**Problem description:**
Word for word, return the entries listed below.

**Data:**

------------------------

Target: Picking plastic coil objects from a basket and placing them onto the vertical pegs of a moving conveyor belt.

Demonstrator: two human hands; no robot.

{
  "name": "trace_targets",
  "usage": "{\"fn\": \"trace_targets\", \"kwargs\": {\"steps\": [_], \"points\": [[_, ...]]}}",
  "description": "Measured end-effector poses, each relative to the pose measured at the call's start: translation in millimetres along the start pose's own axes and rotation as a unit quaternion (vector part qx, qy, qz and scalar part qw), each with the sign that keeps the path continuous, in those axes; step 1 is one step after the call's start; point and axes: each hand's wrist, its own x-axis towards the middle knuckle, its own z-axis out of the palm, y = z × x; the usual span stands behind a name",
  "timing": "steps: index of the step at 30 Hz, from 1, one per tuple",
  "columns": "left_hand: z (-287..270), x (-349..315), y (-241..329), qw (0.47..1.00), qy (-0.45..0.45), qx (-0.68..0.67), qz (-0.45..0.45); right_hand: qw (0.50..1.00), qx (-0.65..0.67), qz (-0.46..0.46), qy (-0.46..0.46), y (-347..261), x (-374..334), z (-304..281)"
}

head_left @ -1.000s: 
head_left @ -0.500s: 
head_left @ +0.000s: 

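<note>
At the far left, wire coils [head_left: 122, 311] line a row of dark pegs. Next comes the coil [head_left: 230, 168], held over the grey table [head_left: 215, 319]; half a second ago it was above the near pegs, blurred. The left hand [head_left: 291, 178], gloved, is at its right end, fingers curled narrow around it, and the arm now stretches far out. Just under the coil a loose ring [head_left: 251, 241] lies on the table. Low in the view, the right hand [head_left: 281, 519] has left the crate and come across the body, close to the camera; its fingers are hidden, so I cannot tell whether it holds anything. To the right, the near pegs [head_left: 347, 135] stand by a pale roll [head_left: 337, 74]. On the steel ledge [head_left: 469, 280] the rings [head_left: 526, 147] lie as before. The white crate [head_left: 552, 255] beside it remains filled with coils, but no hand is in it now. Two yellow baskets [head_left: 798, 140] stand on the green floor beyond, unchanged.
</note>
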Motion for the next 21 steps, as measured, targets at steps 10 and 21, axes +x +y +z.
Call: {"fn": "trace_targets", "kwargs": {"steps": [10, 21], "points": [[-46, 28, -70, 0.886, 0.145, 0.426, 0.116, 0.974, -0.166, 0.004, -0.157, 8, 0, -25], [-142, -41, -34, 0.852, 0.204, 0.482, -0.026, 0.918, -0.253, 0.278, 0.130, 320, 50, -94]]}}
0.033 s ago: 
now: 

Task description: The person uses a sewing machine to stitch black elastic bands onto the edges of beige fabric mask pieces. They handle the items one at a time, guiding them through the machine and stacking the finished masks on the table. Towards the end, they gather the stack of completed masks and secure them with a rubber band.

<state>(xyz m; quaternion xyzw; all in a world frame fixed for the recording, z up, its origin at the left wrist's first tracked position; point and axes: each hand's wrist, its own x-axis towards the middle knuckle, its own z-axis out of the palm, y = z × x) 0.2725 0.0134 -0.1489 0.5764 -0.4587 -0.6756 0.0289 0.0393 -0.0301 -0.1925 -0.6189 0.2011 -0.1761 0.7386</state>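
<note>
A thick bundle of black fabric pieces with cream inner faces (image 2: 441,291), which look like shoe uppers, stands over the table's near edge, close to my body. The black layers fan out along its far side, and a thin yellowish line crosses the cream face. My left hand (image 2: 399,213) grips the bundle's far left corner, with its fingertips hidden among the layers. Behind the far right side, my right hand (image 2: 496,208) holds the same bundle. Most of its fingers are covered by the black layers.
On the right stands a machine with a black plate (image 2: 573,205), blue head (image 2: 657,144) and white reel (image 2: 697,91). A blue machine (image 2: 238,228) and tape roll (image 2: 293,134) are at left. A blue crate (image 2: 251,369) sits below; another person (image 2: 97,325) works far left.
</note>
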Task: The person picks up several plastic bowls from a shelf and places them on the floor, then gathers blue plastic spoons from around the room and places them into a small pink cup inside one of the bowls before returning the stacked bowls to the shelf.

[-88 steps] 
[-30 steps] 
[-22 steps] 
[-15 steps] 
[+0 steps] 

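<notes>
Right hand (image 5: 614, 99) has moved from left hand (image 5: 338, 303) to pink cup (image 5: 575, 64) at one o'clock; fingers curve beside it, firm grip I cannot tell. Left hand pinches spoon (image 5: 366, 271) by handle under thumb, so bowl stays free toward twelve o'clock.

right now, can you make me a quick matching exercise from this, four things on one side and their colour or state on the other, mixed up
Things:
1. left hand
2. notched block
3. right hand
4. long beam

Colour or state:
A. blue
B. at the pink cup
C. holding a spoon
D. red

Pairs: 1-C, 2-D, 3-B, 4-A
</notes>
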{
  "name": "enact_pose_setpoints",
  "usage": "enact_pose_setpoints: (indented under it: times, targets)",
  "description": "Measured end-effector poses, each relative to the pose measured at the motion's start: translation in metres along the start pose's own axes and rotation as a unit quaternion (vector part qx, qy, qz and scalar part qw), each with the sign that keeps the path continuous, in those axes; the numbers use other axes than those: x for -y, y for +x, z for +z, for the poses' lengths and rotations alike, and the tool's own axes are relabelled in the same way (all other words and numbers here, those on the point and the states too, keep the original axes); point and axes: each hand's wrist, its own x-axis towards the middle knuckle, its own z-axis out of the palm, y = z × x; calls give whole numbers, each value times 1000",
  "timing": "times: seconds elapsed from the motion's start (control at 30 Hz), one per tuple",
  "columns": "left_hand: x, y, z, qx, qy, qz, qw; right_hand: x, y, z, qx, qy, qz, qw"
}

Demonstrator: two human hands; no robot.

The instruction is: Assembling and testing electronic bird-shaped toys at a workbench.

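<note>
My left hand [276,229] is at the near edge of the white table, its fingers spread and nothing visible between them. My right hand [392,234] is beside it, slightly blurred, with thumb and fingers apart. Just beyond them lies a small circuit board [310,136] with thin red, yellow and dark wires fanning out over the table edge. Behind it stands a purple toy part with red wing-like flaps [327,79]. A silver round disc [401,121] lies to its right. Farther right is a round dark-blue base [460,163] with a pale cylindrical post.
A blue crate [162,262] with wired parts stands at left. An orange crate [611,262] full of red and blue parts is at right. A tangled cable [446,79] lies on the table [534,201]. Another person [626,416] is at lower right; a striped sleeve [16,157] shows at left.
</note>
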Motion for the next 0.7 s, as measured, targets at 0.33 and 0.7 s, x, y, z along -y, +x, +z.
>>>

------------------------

**Answer to the problem:**
Target: Picking plastic coil objects from a basket and placing them onto the vertical pegs of a moving conveyor belt.

Demonstrator: two human hands; no robot.

{
  "name": "trace_targets",
  "usage": "{\"fn\": \"trace_targets\", \"kwargs\": {\"steps\": [_], \"points\": [[_, ...]]}}",
  "description": "Measured end-effector poses, each relative to the pose measured at the call's start: translation in millimetres along the start pose's own axes and rotation as a unit quaternion (vector part qx, qy, qz and scalar part qw), each with the sign that keeps the path continuous, in those axes; step 1 is one step after the call's start; point and axes: each hand's wrist, its own x-axis towards the middle knuckle, its own z-axis out of the palm, y = z × x; the usual span stands behind a name",
  "timing": "steps: index of the step at 30 Hz, from 1, one per tuple",
  "columns": "left_hand: z (-287..270), x (-349..315), y (-241..329), qw (0.47..1.00), qy (-0.45..0.45), qx (-0.68..0.67), qz (-0.45..0.45); right_hand: qw (0.50..1.00), qx (-0.65..0.67), qz (-0.46..0.46), qy (-0.46..0.46), y (-347..261), x (-374..334), z (-304..281)"
}

head_left @ -1.000s: 
head_left @ -0.500s: 
head_left @ +0.000s: 

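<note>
At the far left, wire coils [head_left: 122, 311] line a row of dark pegs. Next comes the coil [head_left: 230, 168], held over the grey table [head_left: 215, 319]; half a second ago it was above the near pegs, blurred. The left hand [head_left: 291, 178], gloved, is at its right end, fingers curled narrow around it, and the arm now stretches far out. Just under the coil a loose ring [head_left: 251, 241] lies on the table. Low in the view, the right hand [head_left: 281, 519] has left the crate and come across the body, close to the camera; its fingers are hidden, so I cannot tell whether it holds anything. To the right, the near pegs [head_left: 347, 135] stand by a pale roll [head_left: 337, 74]. On the steel ledge [head_left: 469, 280] the rings [head_left: 526, 147] lie as before. The white crate [head_left: 552, 255] beside it remains filled with coils, but no hand is in it now. Two yellow baskets [head_left: 798, 140] stand on the green floor beyond, unchanged.
</note>
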Motion for the next 21 steps, as measured, targets at steps 10 and 21, axes +x +y +z.
Call: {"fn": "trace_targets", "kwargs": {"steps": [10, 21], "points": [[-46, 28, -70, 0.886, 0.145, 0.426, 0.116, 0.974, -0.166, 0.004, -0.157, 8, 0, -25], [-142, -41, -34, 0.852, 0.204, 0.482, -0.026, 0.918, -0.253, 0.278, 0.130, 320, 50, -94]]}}
0.033 s ago: 
now: 

Task description: The person uses a sewing machine to stitch black elastic bands onto the edges of beige fabric mask pieces. They handle the items one at a time, guiding them through the machine and stacking the finished masks on the table. Towards the end, they gather the stack of completed masks and secure them with a rubber band.

<state>(xyz m; quaternion xyzw; all in a world frame fixed for the recording, z up, its origin at the left wrist's first tracked position; point and axes: each hand's wrist, its own x-axis towards the middle knuckle, its own z-axis out of the palm, y = z × x) 0.2725 0.0134 -0.1489 0.5764 -0.4587 -0.6756 0.0289 0.0393 -0.0301 -0.1925 -0.6189 0.2011 -0.1761 0.7386</state>
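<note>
A thick bundle of black fabric pieces with cream inner faces (image 2: 441,291), which look like shoe uppers, stands over the table's near edge, close to my body. The black layers fan out along its far side, and a thin yellowish line crosses the cream face. My left hand (image 2: 399,213) grips the bundle's far left corner, with its fingertips hidden among the layers. Behind the far right side, my right hand (image 2: 496,208) holds the same bundle. Most of its fingers are covered by the black layers.
On the right stands a machine with a black plate (image 2: 573,205), blue head (image 2: 657,144) and white reel (image 2: 697,91). A blue machine (image 2: 238,228) and tape roll (image 2: 293,134) are at left. A blue crate (image 2: 251,369) sits below; another person (image 2: 97,325) works far left.
</note>
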Task: The person picks up several plastic bowls from a shelf and places them on the floor, then gathers blue plastic spoons from around the room and places them into a small pink cup inside one of the bowls before returning the stacked bowls to the shelf.

[-88 steps] 
[-30 steps] 
[-22 steps] 
[-15 steps] 
[+0 steps] 

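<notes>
Right hand (image 5: 614, 99) has moved from left hand (image 5: 338, 303) to pink cup (image 5: 575, 64) at one o'clock; fingers curve beside it, firm grip I cannot tell. Left hand pinches spoon (image 5: 366, 271) by handle under thumb, so bowl stays free toward twelve o'clock.

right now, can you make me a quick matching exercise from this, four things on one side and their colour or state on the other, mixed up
Things:
1. left hand
2. notched block
3. right hand
4. long beam

Colour or state:
A. blue
B. at the pink cup
C. holding a spoon
D. red

Pairs: 1-C, 2-D, 3-B, 4-A
</notes>
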{
  "name": "enact_pose_setpoints",
  "usage": "enact_pose_setpoints: (indented under it: times, targets)",
  "description": "Measured end-effector poses, each relative to the pose measured at the motion's start: translation in metres along the start pose's own axes and rotation as a unit quaternion (vector part qx, qy, qz and scalar part qw), each with the sign that keeps the path continuous, in those axes; the numbers use other axes than those: x for -y, y for +x, z for +z, for the poses' lengths and rotations alike, and the tool's own axes are relabelled in the same way (all other words and numbers here, those on the point and the states too, keep the original axes); point and axes: each hand's wrist, its own x-axis towards the middle knuckle, its own z-axis out of the palm, y = z × x; calls give whole numbers, each value times 1000",
  "timing": "times: seconds elapsed from the motion's start (control at 30 Hz), one per tuple",
  "columns": "left_hand: x, y, z, qx, qy, qz, qw; right_hand: x, y, z, qx, qy, qz, qw"
}

Demonstrator: two human hands; no robot.

The instruction is: Assembling and testing electronic bird-shaped toys at a workbench.

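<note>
My left hand [276,229] is at the near edge of the white table, its fingers spread and nothing visible between them. My right hand [392,234] is beside it, slightly blurred, with thumb and fingers apart. Just beyond them lies a small circuit board [310,136] with thin red, yellow and dark wires fanning out over the table edge. Behind it stands a purple toy part with red wing-like flaps [327,79]. A silver round disc [401,121] lies to its right. Farther right is a round dark-blue base [460,163] with a pale cylindrical post.
A blue crate [162,262] with wired parts stands at left. An orange crate [611,262] full of red and blue parts is at right. A tangled cable [446,79] lies on the table [534,201]. Another person [626,416] is at lower right; a striped sleeve [16,157] shows at left.
</note>
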Motion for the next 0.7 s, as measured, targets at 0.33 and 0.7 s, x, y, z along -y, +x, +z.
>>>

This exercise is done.